Harry-Brot: Die bekommen ziemlich viel gebacken

Harry-Brot: Die bekommen ziemlich viel gebackenEin Familienunternehmen in der 10. Generation, das ist Harry-Brot. Und einer der big players unter den Großbäckereien Deutschlands. Die nackten Zahlen beeindrucken: Neun Produktionsstätten in Deutschland, 4.000 Mitarbeiter, eine Umsatzsteigerung von 40 Prozent in den vergangenen fünf Jahren – 2013 betrug der Umsatz 910 Millionen Euro. Beeindruckend ist aber auch die Geschichte dieses Erfolgsunternehmens, denn die beginnt bereits vor mehr als drei Jahrhunderten.

Qualitätsbewusst seit mehr als 300 Jahren

Es war ein schöner Maitag, als Johan Hinrich Harry den Grundstein legte für eine nachhaltige Erfolgsgeschichte.
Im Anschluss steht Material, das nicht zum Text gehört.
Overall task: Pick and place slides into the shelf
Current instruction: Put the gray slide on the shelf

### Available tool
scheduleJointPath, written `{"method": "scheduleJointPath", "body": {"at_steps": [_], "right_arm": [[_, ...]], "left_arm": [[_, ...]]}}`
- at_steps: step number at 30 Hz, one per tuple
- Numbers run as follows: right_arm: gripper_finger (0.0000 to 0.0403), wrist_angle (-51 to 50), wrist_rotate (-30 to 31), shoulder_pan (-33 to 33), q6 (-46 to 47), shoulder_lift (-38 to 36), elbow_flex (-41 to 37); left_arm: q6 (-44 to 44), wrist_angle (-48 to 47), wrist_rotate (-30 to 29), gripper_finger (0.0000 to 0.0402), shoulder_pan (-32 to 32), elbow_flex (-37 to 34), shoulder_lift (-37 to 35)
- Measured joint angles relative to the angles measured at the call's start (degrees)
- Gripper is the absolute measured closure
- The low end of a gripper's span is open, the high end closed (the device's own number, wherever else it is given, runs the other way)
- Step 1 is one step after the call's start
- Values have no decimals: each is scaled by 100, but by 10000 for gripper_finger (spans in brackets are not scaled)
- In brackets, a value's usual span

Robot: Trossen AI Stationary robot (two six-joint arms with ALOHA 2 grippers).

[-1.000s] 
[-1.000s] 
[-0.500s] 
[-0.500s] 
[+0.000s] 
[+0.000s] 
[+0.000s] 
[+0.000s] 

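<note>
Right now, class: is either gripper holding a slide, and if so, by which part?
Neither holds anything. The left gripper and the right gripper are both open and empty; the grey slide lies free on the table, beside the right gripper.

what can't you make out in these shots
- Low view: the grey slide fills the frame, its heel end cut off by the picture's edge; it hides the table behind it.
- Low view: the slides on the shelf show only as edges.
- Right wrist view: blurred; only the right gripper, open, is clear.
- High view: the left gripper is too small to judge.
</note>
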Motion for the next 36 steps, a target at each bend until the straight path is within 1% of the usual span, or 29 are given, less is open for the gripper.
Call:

An diesem 9. Mai 1688 schwor Johan, sich immer an den Maßstäben der Bäckerei-Innung zu orientieren und in seiner neu gegründeten Bäckerei in Altona (damals noch kein Stadtteil von Hamburg, sondern ein eigenständiger Ort) stets höchste Ansprüche an die Qualität seines Brots zu legen. Ein Grundsatz, an den sich Harry-Brot bis heute hält: Bereits vor der Zubereitung werden strenge Kontrollen durchgeführt, damit gewährleistet ist, dass Korn, Schrot und Mehl keinen Grund zur Beanstandung geben.

Um die besten Anbaugebiete zu finden, reisen Harry-Mitarbeiter um die ganze Welt. Und so kommt der Mohn aus der Türkei, der Sesam wird aus Afrika importiert, aus den USA stammen die Sonnenblumenkerne. Die kontrollierte Qualität von Harry-Brot wurde bereits mehrfach ausgezeichnet: 2013 bekamen 289 Produkte ein Qualitätssiegel der Deutschen Landwirtschaftsgesellschaft (DLG). Deshalb kann es sich das Unternehmen leisten, eine Rücknahmegarantie zu geben: Bei Nichtgefallen kann man jedes Harry-Produkt zurückgeben und bekommt Ersatz. So steht es jedenfalls auf allen Packungen.

Das Traditionsunternehmen ist fit für die Zukunft

Wahrscheinlich werden die meisten Menschen in Deutschland (und einigen europäischen Nachbarländern, in die Harry auch liefert) schon mindestens einmal in ihrem Leben ein Harry-Produkt genossen haben. Denn es gibt eigentlich kein Back-Segment, dass Harry nicht bedient und nur wenige Supermärkte, die keine Harry-Produkte im Sortiment haben. Sei es das beliebte „Sammy’s Super Sandwich“, das bekannte „Butter Toast“ oder ein Klassiker wie das „1688 Steinofenbrot“, das schon im Namen an die große Tradition des Hauses Harry anknüpft.

Doch nicht nur die Tradition ist bei Harry wichtig. Ohne den Willen zur Innovation wäre der Erfolg über einen so langen Zeitraum undenkbar gewesen. Und so wurde zum einen die Fertigung optimiert (übrigens auch in Richtung Umweltfreundlichkeit und Nachhaltigkeit) und zum andern das Sortiment permanent erweitert, zum Beispiel um Produkte, die sich der Kunde zu Hause selbst fertig backt wie die Kartoffel-Roggen-Brötchen, die seit Jahresbeginn auf dem Markt sind.

Harry-Brot erweist sich als eines der Unternehmen, die dazu beitragen, dass es der deutschen Wirtschaft, vor allem im Vergleich zu anderen europäischen Nationen wie Spanien oder Griechenland, so gut geht. Harry-Brot leistet sozusagen einen doppelten Beitrag: Das Unternehmen sorgt dafür, dass die Menschen hierzulande in Lohn und Brot sind.